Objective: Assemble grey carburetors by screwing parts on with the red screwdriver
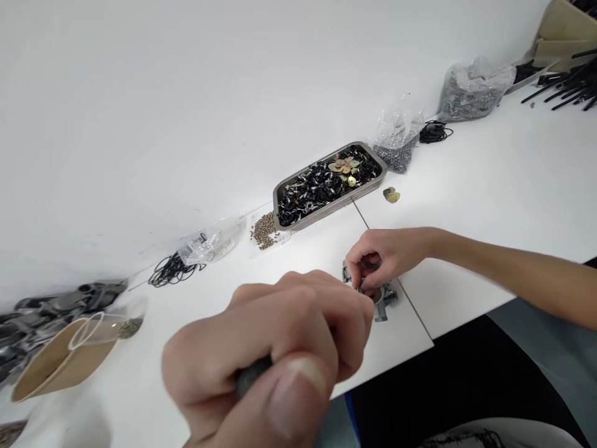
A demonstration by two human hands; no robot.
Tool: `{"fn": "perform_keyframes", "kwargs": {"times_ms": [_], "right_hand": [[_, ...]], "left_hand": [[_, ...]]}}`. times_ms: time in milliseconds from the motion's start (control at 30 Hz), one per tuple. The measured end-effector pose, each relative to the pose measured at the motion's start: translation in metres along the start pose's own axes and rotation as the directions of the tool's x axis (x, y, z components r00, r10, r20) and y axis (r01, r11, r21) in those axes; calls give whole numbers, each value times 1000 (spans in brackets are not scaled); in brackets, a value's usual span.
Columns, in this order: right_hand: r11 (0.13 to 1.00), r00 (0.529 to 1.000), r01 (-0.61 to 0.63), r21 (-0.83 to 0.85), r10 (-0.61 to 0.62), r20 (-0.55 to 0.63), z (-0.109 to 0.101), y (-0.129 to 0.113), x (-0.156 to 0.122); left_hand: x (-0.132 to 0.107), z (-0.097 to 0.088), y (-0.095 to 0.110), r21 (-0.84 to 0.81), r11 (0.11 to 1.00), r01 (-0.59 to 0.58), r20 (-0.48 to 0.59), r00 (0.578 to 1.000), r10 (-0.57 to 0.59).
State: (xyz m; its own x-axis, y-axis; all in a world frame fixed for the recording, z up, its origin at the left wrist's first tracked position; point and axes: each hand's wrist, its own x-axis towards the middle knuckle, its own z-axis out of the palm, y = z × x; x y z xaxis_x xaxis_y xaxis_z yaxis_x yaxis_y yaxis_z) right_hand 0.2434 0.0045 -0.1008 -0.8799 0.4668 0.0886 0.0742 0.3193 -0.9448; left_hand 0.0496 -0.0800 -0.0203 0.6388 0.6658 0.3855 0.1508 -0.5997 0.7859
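My left hand (pixel 280 342) is large in the foreground, closed in a fist around a dark grey, rounded object (pixel 253 375). Most of that object is hidden by my fingers and thumb. Beyond it, my right hand (pixel 385 258) reaches in from the right. Its thumb and fingertips are pinched together at a small grey metal casting (pixel 381 306) with a round opening, which lies on the white table (pixel 317 246). A dark edge shows at the right fingertips, too small to name. My left fist partly covers the casting.
Along the wall stands a metal tray (pixel 326 210) of black clips and brassy discs. Loose discs (pixel 392 195) lie nearby. Small brass pieces (pixel 264 230), black cords (pixel 172 270), plastic bags (pixel 476 90), a tan container (pixel 69 367) and a clear cup (pixel 100 330) are around.
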Motion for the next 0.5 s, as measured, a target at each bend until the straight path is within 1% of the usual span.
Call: {"fn": "perform_keyframes", "kwargs": {"times_ms": [100,133,267,400,500], "right_hand": [[1000,1000,23,-1,-23,11,0,0,0],[1000,1000,22,0,-22,14,0,0,-1],[1000,1000,1,6,-2,19,-1,-1,-1],[1000,1000,-24,11,24,16,-1,-2,-1],[999,999,-36,-8,36,2,0,-2,-1]], "left_hand": [[16,-1,9,-54,998,-24,-17,1000,23],[20,-1,12,-59,998,-16,-10,1000,16],[22,-2,16,-63,997,48,49,998,-44],[19,-8,10,-86,995,55,154,987,-41],[21,-15,4,-116,988,103,264,962,-70]]}}
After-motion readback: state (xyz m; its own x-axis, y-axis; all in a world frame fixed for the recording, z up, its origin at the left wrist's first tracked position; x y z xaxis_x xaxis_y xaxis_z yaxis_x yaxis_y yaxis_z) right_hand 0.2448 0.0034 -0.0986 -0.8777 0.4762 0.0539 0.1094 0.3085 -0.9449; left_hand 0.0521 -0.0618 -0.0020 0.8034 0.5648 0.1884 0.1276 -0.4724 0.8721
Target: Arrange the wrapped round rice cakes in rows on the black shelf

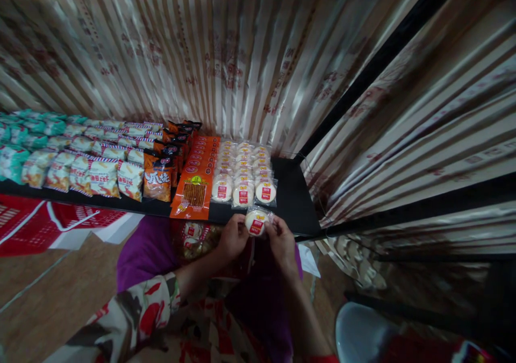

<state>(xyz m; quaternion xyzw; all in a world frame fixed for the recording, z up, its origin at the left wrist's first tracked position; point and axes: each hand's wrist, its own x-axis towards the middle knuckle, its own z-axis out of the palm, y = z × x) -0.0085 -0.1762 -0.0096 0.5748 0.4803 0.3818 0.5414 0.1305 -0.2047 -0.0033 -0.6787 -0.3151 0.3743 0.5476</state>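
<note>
A clear-wrapped round white snack (pixel 256 223) sits between the person's left hand (pixel 234 237) and right hand (pixel 282 243), both pinching its edges; just beyond the hands lie rows of matching packets (pixel 243 195), and beyond the left hand an orange pouch (pixel 197 179), all on a black shelf (pixel 293 191)

At the top I see a curtain (pixel 193 40) striped beige and brown. Below the centre, the round packet (pixel 255 222) is white and red. At far left, the bags (pixel 13 162) are teal.
</note>
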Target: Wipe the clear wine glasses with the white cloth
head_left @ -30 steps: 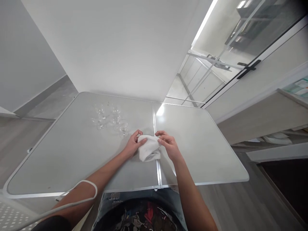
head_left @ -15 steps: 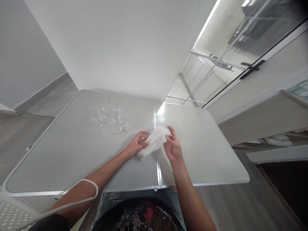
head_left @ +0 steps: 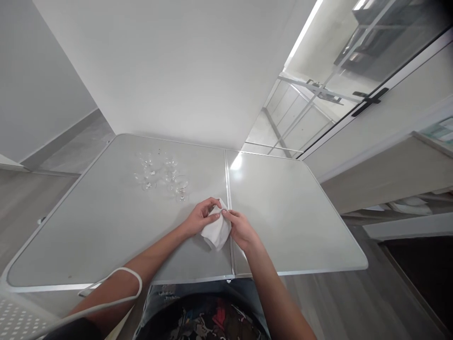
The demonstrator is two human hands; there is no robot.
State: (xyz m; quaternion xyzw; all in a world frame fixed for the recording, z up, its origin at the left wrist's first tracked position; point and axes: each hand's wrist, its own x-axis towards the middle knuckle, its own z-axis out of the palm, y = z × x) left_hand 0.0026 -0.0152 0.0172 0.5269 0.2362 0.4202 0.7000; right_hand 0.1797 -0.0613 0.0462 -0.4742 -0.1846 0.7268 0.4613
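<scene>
A crumpled white cloth (head_left: 215, 232), perhaps paper, is bunched between my two hands above the table's middle seam. My left hand (head_left: 201, 218) pinches its upper left side, thumb in front and fingers curled behind. From the right, my right hand (head_left: 242, 229) grips the same cloth, its thumb and fingertips close to the left thumb. Whether anything lies inside the folds is hidden. Several small clear stemmed glasses (head_left: 181, 189) stand grouped on the table to the left, beyond my left hand.
The grey folding table (head_left: 293, 212) has a metal rim and a metal seam (head_left: 228, 182). A white wall (head_left: 177, 71) rises behind it. To the right are a glazed door with a black handle (head_left: 370, 101) and a shelf (head_left: 382, 172). A white looped strap (head_left: 122, 270) crosses my left forearm.
My right hand has moved left and down, closing in on my left hand. The cloth, stretched out between them before, is now gathered and hangs lower. The glasses have stayed put.
</scene>
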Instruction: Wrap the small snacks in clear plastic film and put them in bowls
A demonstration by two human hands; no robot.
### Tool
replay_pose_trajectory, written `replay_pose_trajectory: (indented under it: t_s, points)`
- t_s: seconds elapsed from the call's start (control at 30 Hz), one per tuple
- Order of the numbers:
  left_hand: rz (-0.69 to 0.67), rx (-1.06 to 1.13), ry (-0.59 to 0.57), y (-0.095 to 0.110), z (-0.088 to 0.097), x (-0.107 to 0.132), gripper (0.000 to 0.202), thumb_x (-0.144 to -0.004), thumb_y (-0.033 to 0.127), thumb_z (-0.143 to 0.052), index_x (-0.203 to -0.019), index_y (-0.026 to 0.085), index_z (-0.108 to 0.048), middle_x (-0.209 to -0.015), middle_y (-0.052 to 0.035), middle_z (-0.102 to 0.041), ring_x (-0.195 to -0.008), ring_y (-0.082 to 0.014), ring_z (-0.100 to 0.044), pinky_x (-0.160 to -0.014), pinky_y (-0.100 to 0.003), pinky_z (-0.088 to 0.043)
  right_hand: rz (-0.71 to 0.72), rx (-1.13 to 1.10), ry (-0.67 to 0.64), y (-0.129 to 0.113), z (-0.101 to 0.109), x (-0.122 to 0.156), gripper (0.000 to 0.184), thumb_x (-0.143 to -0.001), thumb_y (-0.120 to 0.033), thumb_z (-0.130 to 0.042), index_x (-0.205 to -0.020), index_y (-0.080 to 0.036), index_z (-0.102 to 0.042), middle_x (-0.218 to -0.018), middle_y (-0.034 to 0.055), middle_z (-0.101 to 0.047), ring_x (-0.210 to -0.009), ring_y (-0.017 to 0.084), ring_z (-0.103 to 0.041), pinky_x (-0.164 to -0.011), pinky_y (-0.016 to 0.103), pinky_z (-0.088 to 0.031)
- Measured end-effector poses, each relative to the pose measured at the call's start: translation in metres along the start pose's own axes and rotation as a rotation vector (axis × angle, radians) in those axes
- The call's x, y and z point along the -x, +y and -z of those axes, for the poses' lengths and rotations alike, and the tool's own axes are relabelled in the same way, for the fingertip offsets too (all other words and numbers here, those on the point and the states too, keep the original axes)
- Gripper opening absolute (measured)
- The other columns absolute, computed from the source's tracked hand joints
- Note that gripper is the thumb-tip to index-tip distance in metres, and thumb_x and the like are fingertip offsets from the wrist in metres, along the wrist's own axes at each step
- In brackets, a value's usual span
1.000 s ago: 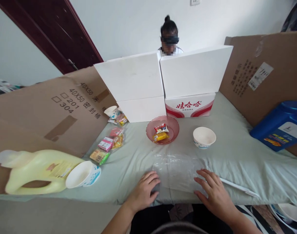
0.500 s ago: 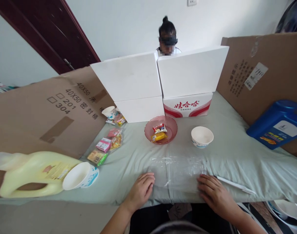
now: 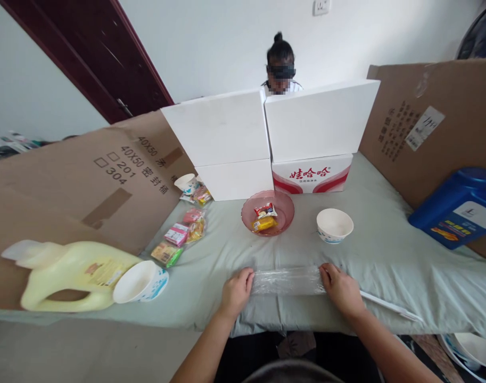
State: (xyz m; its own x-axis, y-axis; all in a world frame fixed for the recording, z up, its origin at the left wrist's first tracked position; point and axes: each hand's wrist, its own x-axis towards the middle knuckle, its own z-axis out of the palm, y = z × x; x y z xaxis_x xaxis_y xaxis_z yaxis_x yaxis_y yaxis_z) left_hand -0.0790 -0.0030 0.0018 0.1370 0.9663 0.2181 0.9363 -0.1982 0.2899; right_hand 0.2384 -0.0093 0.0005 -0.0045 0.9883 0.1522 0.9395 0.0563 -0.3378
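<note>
Squarely between the two hands, a clear plastic sheet [image 3: 287, 280] lies as a narrow crumpled band on the pale green cloth [image 3: 390, 260], close to the near edge of the table. The left hand [image 3: 237, 290] sits at its nine o'clock end and the right hand [image 3: 340, 290] at its three o'clock end. Each hand is half closed, with its thumb and bent fingers gripping that end of the band.

Both tips of the plastic vanish under the fingers, so its full length cannot be read. A thin white strip [image 3: 390, 307] runs out from behind the right wrist towards four o'clock, its near end covered. At twelve o'clock from the plastic stands a pink bowl [image 3: 285, 210] with snack packets [image 3: 263, 217] in it, and a white bowl [image 3: 334, 224] stands at one o'clock. A blue jug [image 3: 458, 207] at two o'clock is cut by the frame edge. Behind the white boxes [image 3: 266, 133], only the head of another person [image 3: 280, 53] shows.

The plastic is see-through and glossy, wrinkled along its length, with whitish glints, and the cloth shows through it.
</note>
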Motion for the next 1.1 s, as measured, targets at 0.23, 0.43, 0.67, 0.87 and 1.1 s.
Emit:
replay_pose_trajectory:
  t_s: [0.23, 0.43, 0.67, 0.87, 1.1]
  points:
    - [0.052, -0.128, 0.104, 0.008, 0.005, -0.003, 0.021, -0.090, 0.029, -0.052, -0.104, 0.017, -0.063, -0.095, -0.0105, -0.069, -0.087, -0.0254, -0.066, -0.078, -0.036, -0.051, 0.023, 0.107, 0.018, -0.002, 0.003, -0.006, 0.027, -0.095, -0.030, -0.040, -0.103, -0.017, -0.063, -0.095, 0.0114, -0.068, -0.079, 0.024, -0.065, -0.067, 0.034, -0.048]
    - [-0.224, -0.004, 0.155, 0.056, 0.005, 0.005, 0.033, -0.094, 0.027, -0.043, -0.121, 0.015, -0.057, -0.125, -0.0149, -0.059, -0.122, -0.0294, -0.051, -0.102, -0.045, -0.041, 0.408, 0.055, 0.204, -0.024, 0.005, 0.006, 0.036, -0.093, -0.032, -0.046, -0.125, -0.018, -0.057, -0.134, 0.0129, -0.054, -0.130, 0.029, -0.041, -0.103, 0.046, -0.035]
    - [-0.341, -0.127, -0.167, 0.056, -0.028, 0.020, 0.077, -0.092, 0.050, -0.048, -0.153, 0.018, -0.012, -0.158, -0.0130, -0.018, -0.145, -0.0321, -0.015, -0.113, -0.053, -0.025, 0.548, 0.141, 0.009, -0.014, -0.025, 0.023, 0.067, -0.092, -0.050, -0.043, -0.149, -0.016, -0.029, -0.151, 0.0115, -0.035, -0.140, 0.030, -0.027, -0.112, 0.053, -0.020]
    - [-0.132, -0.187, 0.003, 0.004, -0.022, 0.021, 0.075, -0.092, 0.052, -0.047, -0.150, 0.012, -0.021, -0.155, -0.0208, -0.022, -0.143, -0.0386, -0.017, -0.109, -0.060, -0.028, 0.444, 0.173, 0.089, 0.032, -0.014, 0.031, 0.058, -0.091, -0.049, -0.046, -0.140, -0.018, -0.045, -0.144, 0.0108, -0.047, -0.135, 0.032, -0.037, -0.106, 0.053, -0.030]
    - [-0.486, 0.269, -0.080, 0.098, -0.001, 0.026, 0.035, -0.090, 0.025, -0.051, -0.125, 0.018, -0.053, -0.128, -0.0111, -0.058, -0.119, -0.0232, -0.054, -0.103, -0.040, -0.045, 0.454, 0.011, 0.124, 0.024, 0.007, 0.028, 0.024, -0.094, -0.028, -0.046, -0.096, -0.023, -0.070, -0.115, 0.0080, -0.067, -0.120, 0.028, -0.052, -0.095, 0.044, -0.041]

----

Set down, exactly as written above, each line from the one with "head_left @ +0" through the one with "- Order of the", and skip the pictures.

head_left @ +0 steps: 
The demonstrator is two human hands; there is no robot.
State: (xyz m; quaternion xyzw; all in a world frame fixed for the recording, z up, its origin at the left wrist's first tracked position; point and axes: each hand's wrist, its own x-axis towards the middle knuckle, its own z-axis out of the palm, y = z × x) left_hand 0.0026 -0.0152 0.0172 0.5269 0.2362 0.4202 0.7000; right_hand 0.1797 -0.0613 0.0462 -0.4742 -0.1846 0.7268 0.4613
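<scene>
A crumpled white cloth (head_left: 215, 232), perhaps paper, is bunched between my two hands above the table's middle seam. My left hand (head_left: 201, 218) pinches its upper left side, thumb in front and fingers curled behind. From the right, my right hand (head_left: 242, 229) grips the same cloth, its thumb and fingertips close to the left thumb. Whether anything lies inside the folds is hidden. Several small clear stemmed glasses (head_left: 181, 189) stand grouped on the table to the left, beyond my left hand.
The grey folding table (head_left: 293, 212) has a metal rim and a metal seam (head_left: 228, 182). A white wall (head_left: 177, 71) rises behind it. To the right are a glazed door with a black handle (head_left: 370, 101) and a shelf (head_left: 382, 172). A white looped strap (head_left: 122, 270) crosses my left forearm.
My right hand has moved left and down, closing in on my left hand. The cloth, stretched out between them before, is now gathered and hangs lower. The glasses have stayed put.
</scene>
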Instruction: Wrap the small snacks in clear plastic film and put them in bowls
A demonstration by two human hands; no robot.
### Tool
replay_pose_trajectory, written `replay_pose_trajectory: (indented under it: t_s, points)`
- t_s: seconds elapsed from the call's start (control at 30 Hz), one per tuple
- Order of the numbers:

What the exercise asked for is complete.